In July 1855, at Savannah, Missouri, Dr. McMahon wedded his heart’s choice in the person of Miss Sallie A. King, daughter of Dr. King, of Richmond, Ray County, Mo., who still survives to mourn his loss. As a result of their union six children were born, four of whom are still living - three boys and one girl: P. J. McMahon Jr., aged about 17 years; Libbie, aged about 15; James, aged about 12, and Willie, aged about 7 years. A thoughtful, loving and prevident husband, and a kind, considerate father, his loss will be all the more deeply felt by his bereaved family.

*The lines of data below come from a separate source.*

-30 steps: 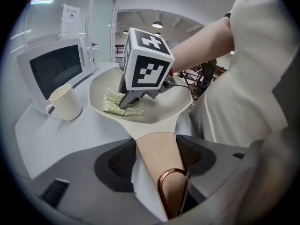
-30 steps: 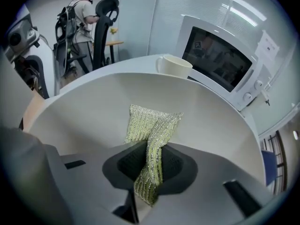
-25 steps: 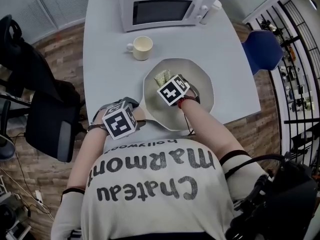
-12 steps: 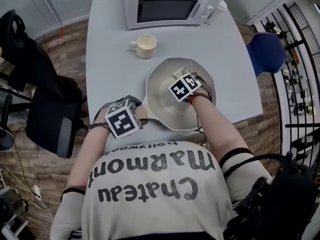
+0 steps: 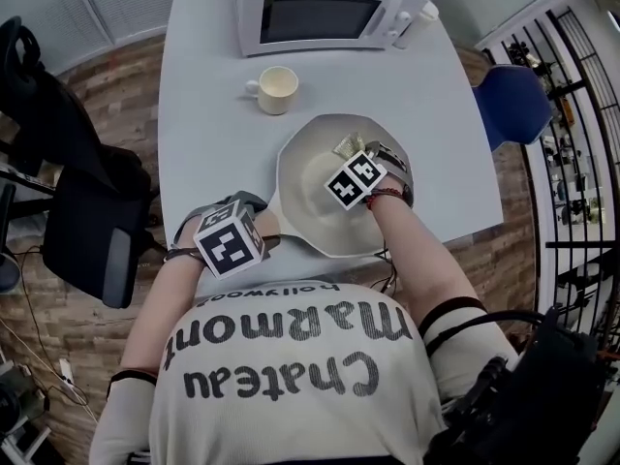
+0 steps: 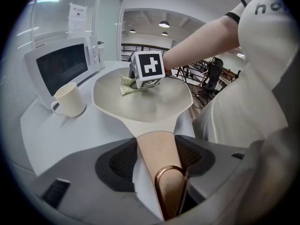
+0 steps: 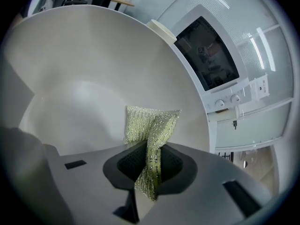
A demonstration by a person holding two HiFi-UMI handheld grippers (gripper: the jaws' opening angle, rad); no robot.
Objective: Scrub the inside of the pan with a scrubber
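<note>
Pinching scrubber (image 7: 152,123) between right gripper (image 7: 149,165) jaws

From my end I count 1 pan (image 5: 310,201), 1 scrubber (image 7: 149,125), 1 cup (image 5: 276,89), 1 microwave (image 5: 325,13) and 1 small white container (image 5: 423,13) next to it, all on 1 table (image 5: 203,95). Grippers: 2 total, i.e. 1 left gripper (image 6: 157,159) and 1 right gripper (image 7: 149,165), w/ 1 marker cube apiece, so 2 cubes, the left cube (image 5: 231,241) and the right cube (image 5: 355,180). Chairs: 2 on the floor, i.e. 1 black office chair (image 5: 82,231) and 1 blue chair (image 5: 511,100); ppl: just 1 person (image 5: 281,376) in my views.
</note>
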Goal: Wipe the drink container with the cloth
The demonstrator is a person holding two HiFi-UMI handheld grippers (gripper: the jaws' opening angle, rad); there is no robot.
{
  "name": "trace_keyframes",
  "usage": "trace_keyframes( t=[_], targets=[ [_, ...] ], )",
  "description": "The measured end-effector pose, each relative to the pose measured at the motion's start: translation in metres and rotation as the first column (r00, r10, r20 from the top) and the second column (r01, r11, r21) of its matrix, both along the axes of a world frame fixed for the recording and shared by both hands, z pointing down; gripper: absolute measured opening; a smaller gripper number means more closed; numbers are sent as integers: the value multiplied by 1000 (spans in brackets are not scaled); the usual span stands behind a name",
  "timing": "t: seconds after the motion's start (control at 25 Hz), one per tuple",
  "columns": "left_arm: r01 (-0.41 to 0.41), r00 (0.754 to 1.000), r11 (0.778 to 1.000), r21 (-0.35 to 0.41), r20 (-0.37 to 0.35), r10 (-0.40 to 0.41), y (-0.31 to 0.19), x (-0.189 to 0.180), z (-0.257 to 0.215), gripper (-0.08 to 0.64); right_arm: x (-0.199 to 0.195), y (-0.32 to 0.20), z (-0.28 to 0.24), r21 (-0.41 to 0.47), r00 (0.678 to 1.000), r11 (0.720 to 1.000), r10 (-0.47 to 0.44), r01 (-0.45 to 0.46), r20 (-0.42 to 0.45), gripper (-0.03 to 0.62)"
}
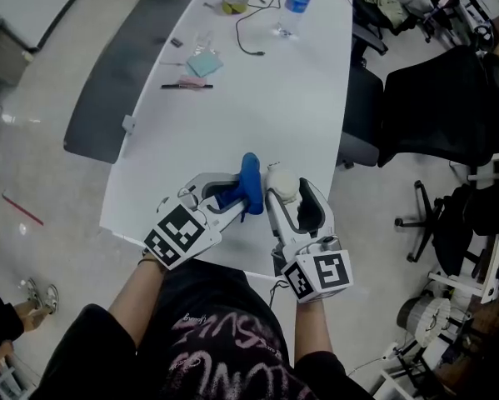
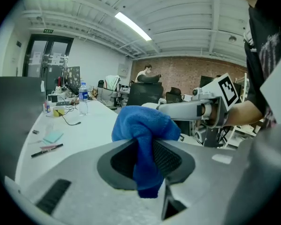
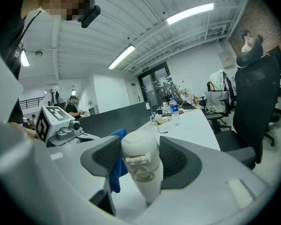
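The drink container (image 3: 140, 168), a white bottle w/ a hinged cap, is sitting clamped between the jaws of the right gripper (image 3: 141, 158). Its long axis is running roughly along the jaws, w/ the rounded cap end poking out past the tips, and it is hanging in the air over the near edge of the white table (image 1: 274, 98). The blue cloth (image 2: 145, 139) is lying directly to the container's left, approx. level w/ the cap. It is bunching up out of the left gripper (image 2: 147, 158), whose jaws are pinching down on its middle. In the head view the cloth (image 1: 251, 182) and container (image 1: 282, 186) are sitting side by side, just beside each other, but contact can't be confirmed. So the left gripper (image 1: 237, 197) is the one carrying the wiper, and the wipe looks to be calling for a short sideways push rightward onto the bottle's left flank, then strokes along its length while the right gripper (image 1: 286, 198) is holding it steady.
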State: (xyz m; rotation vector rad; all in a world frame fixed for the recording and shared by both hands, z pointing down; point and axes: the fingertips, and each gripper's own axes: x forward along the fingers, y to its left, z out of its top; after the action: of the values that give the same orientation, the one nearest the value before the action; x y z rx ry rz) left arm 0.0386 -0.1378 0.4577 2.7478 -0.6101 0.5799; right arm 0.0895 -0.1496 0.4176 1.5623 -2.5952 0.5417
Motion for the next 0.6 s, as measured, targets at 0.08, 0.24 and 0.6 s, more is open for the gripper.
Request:
trace_keyframes(
  t=[0.08, 0.24, 0.6],
  targets=[
    [-14, 1000, 1000, 14, 1, 14, 0, 3, -4, 89, -1, 0, -1, 3, 1000, 1000, 2, -2, 1, 270],
    [-39, 999, 999, 23, 16, 38, 3, 10, -3, 90, -3, 1, -2, 3, 1000, 1000, 7, -7, 4, 270],
    [-30, 999, 999, -31, -35, 29, 1, 13, 6, 90, -3, 0, -3, -4, 1000, 1000, 12, -12, -2, 270]
  ],
)
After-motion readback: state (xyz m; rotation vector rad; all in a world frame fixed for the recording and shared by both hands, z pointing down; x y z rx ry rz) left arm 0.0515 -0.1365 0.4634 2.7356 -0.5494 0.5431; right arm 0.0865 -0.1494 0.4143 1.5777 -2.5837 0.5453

As to the illness which was the immediate cause of Dr. McMahon’s death, but little is definitely known, and but little can therefore be said. It is generally supposed, however, conceded, we may say that it was cancer of the stomach, though it is worthy of remark that several of the usual symptoms were wanting to confirm this opinion. To Dr. Osborne we are indebted for the information that while amputating a hand for a gentleman name Horton, about four years ago, mortification having set in, Dr. McMahon was so unfortunate as to absorb some of the virus, and that from that time until his death his health was far from being as good as before. He continued, however, in the active practice of his profession until the 7th day of January last, when he was compelled by feeble health to relinquish his labors, nevermore to resume. Since that time he has failed slowly but surely, until with the down going of Sunday’s sun his spirit freed itself from the tabernacle of clay in which it had been over three score years imprisoned, and took its flight to that purer and holier realm Over There. Though somewhat eccentric, Dr. McMahon was held in the highest respect and esteem by all who knew him. As a physician, he stood, perhaps, without a peer in this part of the West. Affable, obliging, generous, and cultured, he was popular with rich and poor, high and low alike. Ever ready and willing to lend a helping hand in distress, ever cheerful and full of buoyancy and hope, he ministered often and successfully in curing minds as well as bodies diseased, and in imparting to the downcast in spirit that desirable inspiration which he himself possessed. In his death, Council Bluffs loses a valued and enterprising citizen, the community one of its most esteemed members, and his family a model husband and father. Peace to his ashes.
In accordance with the last wishes of the deceased, the remains will be interred in Walnut Cemetery at 3 o’clock this afternoon, under the auspices of Excelsior Lodge, No. 259, A. F. and A. M., of which organization Dr. McMahon was a member in good standing.